Alice Marble (R) and Althea Gibson (L)

 

 

Alice Marble was born in Beckworth, California, on September 28, 1913. Her father died in an automobile accident when she was six years old. After his death, the family moved to San Francisco, where they lived near the tennis courts of Golden Gate Park. Playing there was free, so the sport was attractive to the poor family, especially to Marble's brothers.

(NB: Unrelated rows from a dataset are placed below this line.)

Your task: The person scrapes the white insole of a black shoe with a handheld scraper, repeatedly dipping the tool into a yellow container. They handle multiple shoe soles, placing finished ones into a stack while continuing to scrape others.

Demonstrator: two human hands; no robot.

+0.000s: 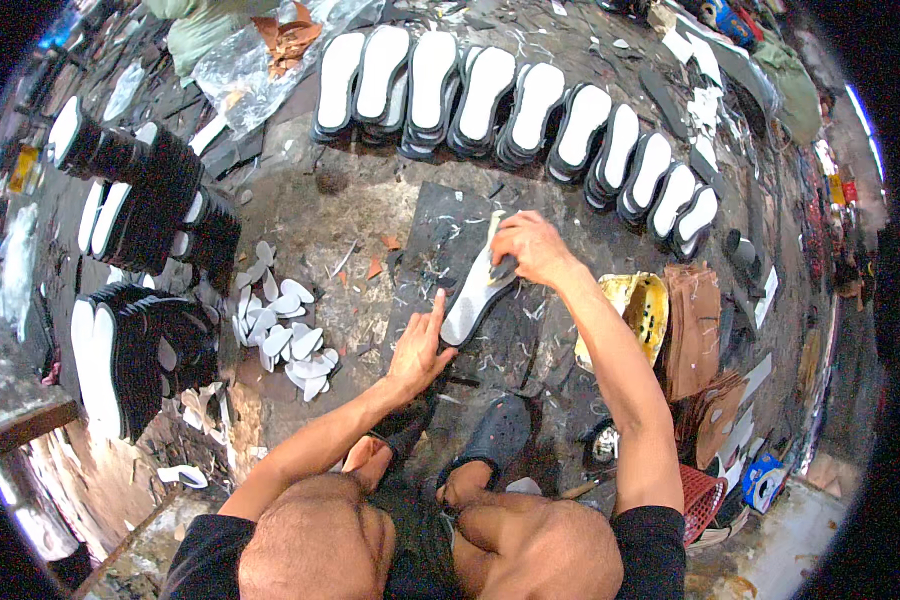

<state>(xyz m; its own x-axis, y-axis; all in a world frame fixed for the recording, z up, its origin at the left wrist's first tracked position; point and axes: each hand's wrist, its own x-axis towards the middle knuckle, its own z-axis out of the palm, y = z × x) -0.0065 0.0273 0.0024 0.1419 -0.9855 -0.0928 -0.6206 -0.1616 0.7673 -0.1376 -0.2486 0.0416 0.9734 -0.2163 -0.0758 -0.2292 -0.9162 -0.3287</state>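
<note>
Can see, along the far side, a curved row of ten stacks (433, 80) of white-topped soles, swinging nearer toward the right. At far left, crumpled clear plastic (235, 85) with brown scraps (288, 45) on top. On the left, high dark-and-white piles (120, 225) of more soles; between these and the middle, a loose heap of white rounded cutouts (285, 335) on the worn, littered floor (300, 190). On the right, just beside the right forearm, a stained yellow container (650, 305), then piled brown sheets (692, 330); nearer, a red basket (703, 503) and a blue-and-white ring (763, 483). At the near side, between the knees, dark shoes (505, 435).

In the middle, on a dark mat (435, 215) strewn with pale shreds, a single long sole (473, 300), slanting from near left to far right. Whitish on top, greyer and speckled toward the near end, with a dark edge along the right; hidden in its far part by the right hand (532, 245). Right fingers curled over there; cannot tell exactly what is in their grip. Left hand (420, 350) released, forefinger stretched away, thumb at the near end.
</note>
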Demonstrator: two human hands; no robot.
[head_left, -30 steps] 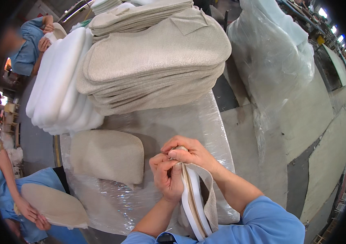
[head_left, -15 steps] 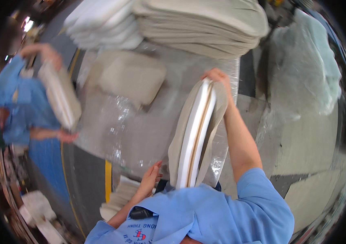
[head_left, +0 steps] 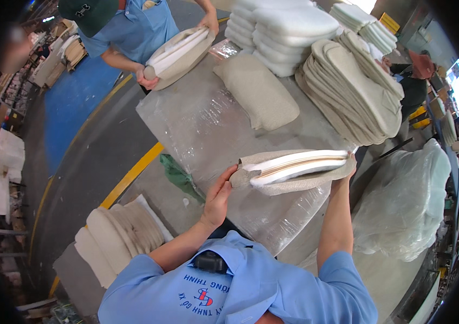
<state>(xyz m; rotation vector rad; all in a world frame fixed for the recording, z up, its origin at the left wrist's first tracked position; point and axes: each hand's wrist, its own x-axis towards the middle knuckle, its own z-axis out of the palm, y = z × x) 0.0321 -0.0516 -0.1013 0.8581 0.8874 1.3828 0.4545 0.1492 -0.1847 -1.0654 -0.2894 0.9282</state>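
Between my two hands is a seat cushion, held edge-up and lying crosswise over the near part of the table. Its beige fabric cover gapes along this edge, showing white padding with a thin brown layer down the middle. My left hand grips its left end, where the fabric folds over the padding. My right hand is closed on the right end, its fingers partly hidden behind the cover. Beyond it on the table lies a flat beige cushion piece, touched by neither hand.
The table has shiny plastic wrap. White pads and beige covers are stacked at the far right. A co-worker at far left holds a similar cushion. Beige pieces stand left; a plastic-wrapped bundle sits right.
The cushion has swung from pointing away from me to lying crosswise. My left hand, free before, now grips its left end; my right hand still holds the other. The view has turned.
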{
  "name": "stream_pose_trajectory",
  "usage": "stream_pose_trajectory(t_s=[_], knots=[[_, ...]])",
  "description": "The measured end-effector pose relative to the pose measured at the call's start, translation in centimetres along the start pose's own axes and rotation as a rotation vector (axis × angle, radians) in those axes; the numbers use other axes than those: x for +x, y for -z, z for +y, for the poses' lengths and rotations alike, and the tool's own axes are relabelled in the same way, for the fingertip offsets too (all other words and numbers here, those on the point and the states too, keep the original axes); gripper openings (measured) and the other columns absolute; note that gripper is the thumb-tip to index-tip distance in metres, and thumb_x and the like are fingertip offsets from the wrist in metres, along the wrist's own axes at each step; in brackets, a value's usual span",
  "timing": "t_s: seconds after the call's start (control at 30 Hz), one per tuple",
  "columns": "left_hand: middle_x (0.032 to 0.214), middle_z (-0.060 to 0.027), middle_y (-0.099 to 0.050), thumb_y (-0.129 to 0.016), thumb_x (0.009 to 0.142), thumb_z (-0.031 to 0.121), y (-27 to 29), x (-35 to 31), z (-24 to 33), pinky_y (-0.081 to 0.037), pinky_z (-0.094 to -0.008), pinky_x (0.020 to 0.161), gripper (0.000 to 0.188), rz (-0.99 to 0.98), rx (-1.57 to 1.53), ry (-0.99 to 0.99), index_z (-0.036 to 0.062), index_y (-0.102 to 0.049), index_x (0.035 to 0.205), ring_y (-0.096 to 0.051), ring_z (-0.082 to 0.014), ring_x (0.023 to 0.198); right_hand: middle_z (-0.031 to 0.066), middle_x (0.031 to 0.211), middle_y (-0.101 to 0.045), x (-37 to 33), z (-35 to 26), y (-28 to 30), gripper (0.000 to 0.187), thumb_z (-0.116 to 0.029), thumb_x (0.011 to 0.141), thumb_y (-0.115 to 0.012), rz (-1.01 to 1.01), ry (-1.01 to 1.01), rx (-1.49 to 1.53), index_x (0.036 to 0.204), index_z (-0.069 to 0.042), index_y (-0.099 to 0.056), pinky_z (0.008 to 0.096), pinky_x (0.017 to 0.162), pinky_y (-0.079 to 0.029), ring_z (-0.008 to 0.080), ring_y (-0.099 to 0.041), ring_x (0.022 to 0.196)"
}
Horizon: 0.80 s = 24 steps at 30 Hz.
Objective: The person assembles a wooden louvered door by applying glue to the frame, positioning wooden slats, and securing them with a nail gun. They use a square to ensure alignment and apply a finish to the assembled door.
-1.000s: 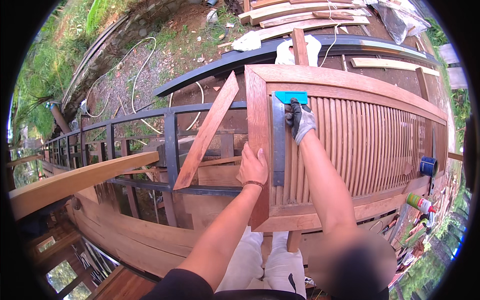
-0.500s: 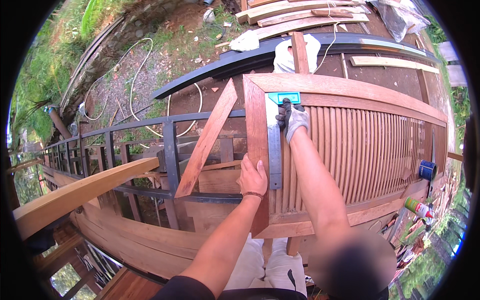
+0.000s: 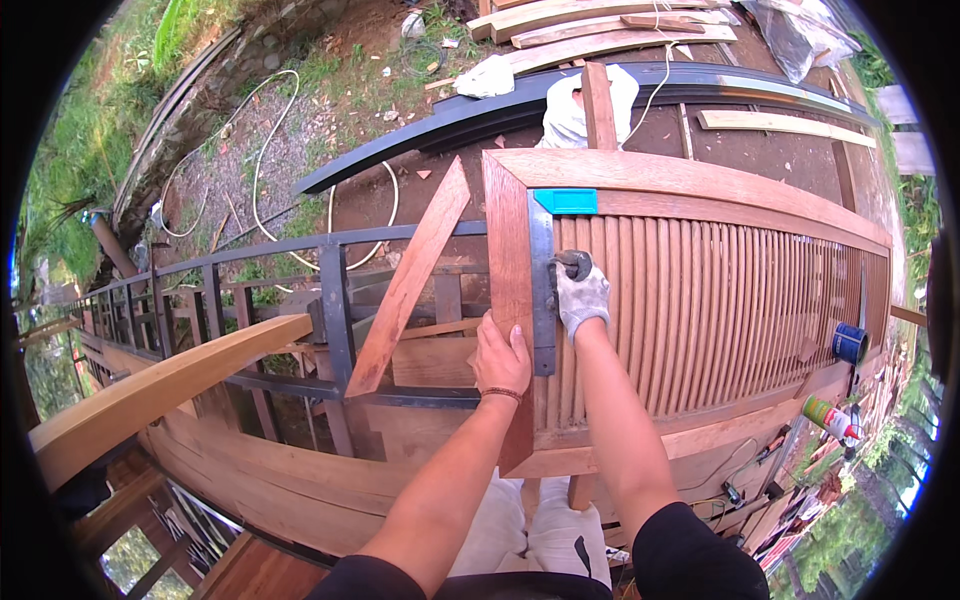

In 1936 Marble lived up to her potential, winning the national singles championship and the mixed doubles championship. In 1938 she won the Wimbledon women's doubles, repeating that win in 1939, as well as capturing that year's singles title. In fact, 1939 would prove a phenomenal year for Marble as she became the first woman ever to win the British and U.S. women's singles, doubles, and mixed doubles championships all in the same year. She won the Wimbledon mixed doubles title from 1937 to 1939, and in 1939 and 1940 the Associated Press named her Female Athlete of the Year. In Courting Danger, written when she was 77, Marble looked back on her tennis career: "When you've lived as long as I have, the sheer joy of having played the game comes to matter more than the victories, the records, the memories."

More importantly, and integral to the Althea Gibson story, Marble was the first to publicly address the sport's segregation practices and challenge the establishment. She wrote her historic July 1, 1950 editorial in American Tennis Magazine. Marble denounced the all-white U.S. Lawn Tennis Association's policy of excluding African-Americans from competition. She exhorted, "If tennis is a game for ladies and gentlemen, it's also time we acted a little more like gentle people and less like sanctimonious hypocrites. If Althea Gibson represents a challenge to the present crop of women players, it's only fair that they should meet that challenge on the courts."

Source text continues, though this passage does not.